Liverpool: het Nederlands tonnage Koffschip IDA ALIJDA, kapt. Okke Jans Woldringh.
Riga: het Galjootschip de MAASSTROOM, kapt. Paulus Sijtses Schuil.
Bergen in Noorwegen: het Smakschip de GOEDE HOOP, Wijcher Hendriks Bontekoe.

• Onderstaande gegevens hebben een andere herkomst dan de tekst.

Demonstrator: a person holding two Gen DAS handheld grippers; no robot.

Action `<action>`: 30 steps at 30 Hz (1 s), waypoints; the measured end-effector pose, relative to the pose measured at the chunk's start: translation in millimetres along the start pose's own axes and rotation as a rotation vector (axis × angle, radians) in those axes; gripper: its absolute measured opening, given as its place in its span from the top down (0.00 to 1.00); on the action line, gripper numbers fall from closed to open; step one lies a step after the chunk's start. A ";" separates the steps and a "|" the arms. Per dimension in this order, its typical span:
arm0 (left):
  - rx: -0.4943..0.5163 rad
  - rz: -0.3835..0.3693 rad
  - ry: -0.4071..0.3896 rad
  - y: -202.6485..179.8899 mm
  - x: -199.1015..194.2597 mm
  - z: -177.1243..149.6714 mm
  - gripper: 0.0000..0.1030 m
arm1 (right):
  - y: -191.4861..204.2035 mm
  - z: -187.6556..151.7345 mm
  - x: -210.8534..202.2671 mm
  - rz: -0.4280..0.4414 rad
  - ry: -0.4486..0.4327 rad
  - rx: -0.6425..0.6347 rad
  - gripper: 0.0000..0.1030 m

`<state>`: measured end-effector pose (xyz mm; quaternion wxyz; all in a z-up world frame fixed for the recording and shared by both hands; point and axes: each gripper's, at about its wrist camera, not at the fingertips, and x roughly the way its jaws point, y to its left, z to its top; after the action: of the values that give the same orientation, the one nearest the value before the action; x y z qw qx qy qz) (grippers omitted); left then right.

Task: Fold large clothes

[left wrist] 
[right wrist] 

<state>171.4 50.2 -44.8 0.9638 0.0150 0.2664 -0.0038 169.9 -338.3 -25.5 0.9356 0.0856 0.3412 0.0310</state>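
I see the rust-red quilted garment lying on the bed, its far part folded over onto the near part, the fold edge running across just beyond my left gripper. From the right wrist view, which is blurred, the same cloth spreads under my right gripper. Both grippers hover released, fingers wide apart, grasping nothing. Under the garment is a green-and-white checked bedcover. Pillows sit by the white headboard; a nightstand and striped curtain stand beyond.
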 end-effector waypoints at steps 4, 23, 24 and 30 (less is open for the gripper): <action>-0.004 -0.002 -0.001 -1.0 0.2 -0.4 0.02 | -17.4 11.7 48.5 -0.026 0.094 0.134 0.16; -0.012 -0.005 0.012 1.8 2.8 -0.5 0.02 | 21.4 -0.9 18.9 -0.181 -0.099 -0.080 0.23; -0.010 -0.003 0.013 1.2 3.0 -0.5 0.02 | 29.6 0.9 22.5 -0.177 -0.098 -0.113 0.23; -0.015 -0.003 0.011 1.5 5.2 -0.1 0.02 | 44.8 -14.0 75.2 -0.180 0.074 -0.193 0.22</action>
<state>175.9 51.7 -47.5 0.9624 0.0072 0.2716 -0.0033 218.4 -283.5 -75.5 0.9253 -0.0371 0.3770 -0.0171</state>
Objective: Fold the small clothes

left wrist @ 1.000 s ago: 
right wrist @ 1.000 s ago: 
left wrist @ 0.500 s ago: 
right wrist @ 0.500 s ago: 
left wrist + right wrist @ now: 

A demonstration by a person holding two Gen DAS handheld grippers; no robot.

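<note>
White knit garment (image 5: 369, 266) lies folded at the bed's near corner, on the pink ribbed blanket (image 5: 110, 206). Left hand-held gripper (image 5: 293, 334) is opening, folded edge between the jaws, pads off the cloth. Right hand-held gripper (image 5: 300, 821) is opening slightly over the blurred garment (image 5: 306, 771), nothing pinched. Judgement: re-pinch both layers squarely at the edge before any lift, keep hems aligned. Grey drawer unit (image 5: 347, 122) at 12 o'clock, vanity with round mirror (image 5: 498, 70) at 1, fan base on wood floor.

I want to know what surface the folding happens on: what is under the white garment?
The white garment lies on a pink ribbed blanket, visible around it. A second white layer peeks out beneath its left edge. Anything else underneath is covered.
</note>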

Adres ten Kantore van Kuijper, Van Dam en Smeer.
RC 240421
Rotterdam, 23 april. Den 22 zeilde de JONGE WILLEM, L. Jansen, naar Livorno,
RC 110921
Rotterdam, 10 september. Zr.Ms. fregat van oorlog DIANA, kapitein Van der Loeff, is den 22 juli van Port-Mahon, en het schip (opm galjas) de JONGE WILLEM, kapt. L. Jansen, den 23 juli van Livorno gearriveerd.
RC 131221
Rotterdam, 12 december. Den 11 arriveerden de schepen de JONGE WILLEM, L. Jansen, van Smirna (opm: Izmir), en ligt onder quarantaine op de rede; CHARLES PATRICK EDUARD, K.G. Ouwehand, uit de Maas.
1822
RC 190222
Rotterdam, 18 februari. Den 15 dezer zeilde uit de Maas het schip (opm: galjas) de JONGE WILLEM, L. Jansen, naar Marseille; dezelve ligt tot heden in de put ten anker.
RC 090322
Rotterdam, 8 maart. Den 7 arriveerde te Helvoetsluis terug uit zee de JONGE WILLEM (opm: galjas), L. Jansen, door lekkagie, als bijlegger; de wind N.W.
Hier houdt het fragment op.